Decenas de lanzamientos se realizaron la semana pasada en la CES 2014, la feria de tecnología orientada al consumo masivo más importante del planeta. ¿Y hubo alguna presentación de un producto Apple? Ninguno. ¿Extraño no? Tomando en consideración que los iPhone y iPad, entre otros equipos, también llegan al usuario final. Más aún ahora, luego del lanzamiento del 5C o “iPhone de bajo costo”.

El tema es que la empresa de la manzana mordida no participa de la CES. Independiente de cuáles sean sus razones, me parece una decisión acertada, tomando en cuenta que es tal la cantidad de equipos que se lanzan durante una semana en Las Vegas (EEUU), que es imposible para los medios cubrirlos todos.
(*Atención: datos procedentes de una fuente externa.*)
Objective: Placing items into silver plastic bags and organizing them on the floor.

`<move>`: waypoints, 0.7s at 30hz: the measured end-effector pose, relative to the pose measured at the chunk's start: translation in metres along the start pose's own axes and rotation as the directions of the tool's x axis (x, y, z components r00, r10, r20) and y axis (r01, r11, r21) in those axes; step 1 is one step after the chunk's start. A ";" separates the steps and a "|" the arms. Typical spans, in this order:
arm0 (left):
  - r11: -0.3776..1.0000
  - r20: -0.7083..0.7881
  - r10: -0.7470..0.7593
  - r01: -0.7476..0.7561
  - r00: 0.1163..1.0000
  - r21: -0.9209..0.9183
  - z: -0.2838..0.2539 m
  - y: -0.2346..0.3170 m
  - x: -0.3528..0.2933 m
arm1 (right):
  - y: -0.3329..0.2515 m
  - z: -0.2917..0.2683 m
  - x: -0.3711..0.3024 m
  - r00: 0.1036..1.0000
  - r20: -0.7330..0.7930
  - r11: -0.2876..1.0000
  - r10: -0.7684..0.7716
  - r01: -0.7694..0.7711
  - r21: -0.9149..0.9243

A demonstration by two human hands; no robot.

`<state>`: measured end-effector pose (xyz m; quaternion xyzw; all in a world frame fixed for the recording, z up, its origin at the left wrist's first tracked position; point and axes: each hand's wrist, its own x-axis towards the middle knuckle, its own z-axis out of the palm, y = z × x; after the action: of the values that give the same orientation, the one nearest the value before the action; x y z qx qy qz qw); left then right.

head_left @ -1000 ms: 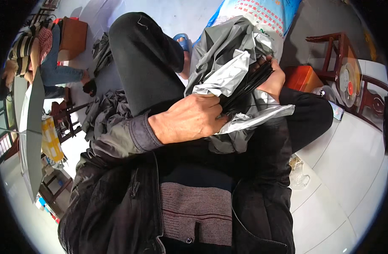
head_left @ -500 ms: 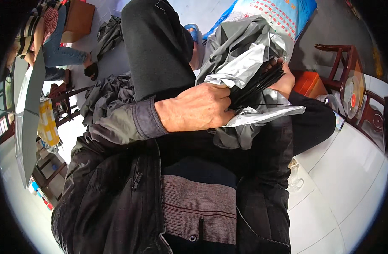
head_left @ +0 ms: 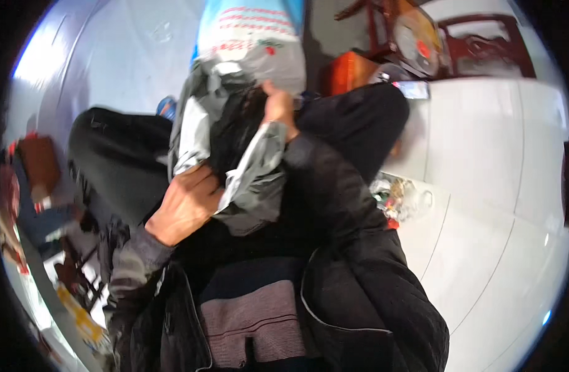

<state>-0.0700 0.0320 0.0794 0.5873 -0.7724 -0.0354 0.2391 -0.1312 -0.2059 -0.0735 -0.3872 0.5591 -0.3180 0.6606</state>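
White tiled floor (head_left: 476,180), right; sack (head_left: 253,37), top. Centre: left hand (head_left: 186,201) grips grey plastic bag (head_left: 256,208), black contents (head_left: 235,121) visible; right hand (head_left: 279,111) at upper edge, grip unclear.

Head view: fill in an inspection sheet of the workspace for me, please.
Surface: white tiled floor; work is held over the dark-trousered legs.
Handled things: grey-silver sheeting, crumpled; its dark contents are too blurred to identify.
Clutter: small mixed items on the floor, phone-like device beyond the right knee.
Hands: left hand pinches the sheeting's edge; right hand at its right side, fingers mostly hidden.
Cables: nothing seen.
Surroundings: blue-and-white sack, orange box, dark wooden furniture.
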 end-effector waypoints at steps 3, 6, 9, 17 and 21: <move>0.999 0.072 0.013 -0.010 0.997 -0.047 0.000 -0.004 0.015 | -0.005 -0.011 0.006 0.993 0.048 0.987 0.104 -0.109 0.116; 0.999 0.094 0.033 -0.031 0.995 -0.032 -0.005 -0.006 0.018 | -0.012 -0.007 -0.002 0.983 0.143 0.958 0.111 -0.144 0.248; 0.998 0.144 0.034 -0.027 0.989 -0.048 -0.002 -0.011 0.009 | -0.014 -0.004 -0.018 0.990 0.139 0.998 -0.020 0.011 0.068; 0.994 0.281 0.080 -0.054 0.956 -0.097 -0.003 -0.020 0.025 | 0.017 -0.009 0.015 0.932 0.183 0.892 -0.314 0.355 -0.281; 0.992 0.353 0.105 -0.072 0.930 -0.105 0.005 -0.031 0.028 | 0.024 -0.010 0.027 0.792 0.284 0.657 -0.540 0.607 -0.447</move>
<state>-0.0502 -0.0040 0.0737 0.5241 -0.8263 -0.1658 0.1224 -0.1364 -0.2185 -0.1082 -0.7252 0.4290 -0.3233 0.4307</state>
Y para un lector, conocerlos.

Tanto los periodistas como los lectores deben hacer una selección de lo más destacado o relevante, según diversos parámetros. Finalmente, los dispositivos seleccionados tendrán una mayor posibilidad de visualización. Esto, obviamente, independiente de la estrategia de publicidad y de marketing que realicen después los competidores.

Es por esto que la CES es una pésima estrategia de marketing para lanzar nuevos productos. Hay tanto ruido, tantas luces, tanta información, que finalmente la mayoría de los equipos y sus bondades se diluyen. Entiendo que para muchas compañías tech es difícil saltarse esta “cumbre tecnológica”, pero quizá es mucho más eficiente y efectivo realizar lanzamientos en otra fecha, para así abarcar y capturar más la atención de los medios.

Finalmente, la CES se transforma en un deslumbrante Barrio Meiggs. Pero en Las Vegas.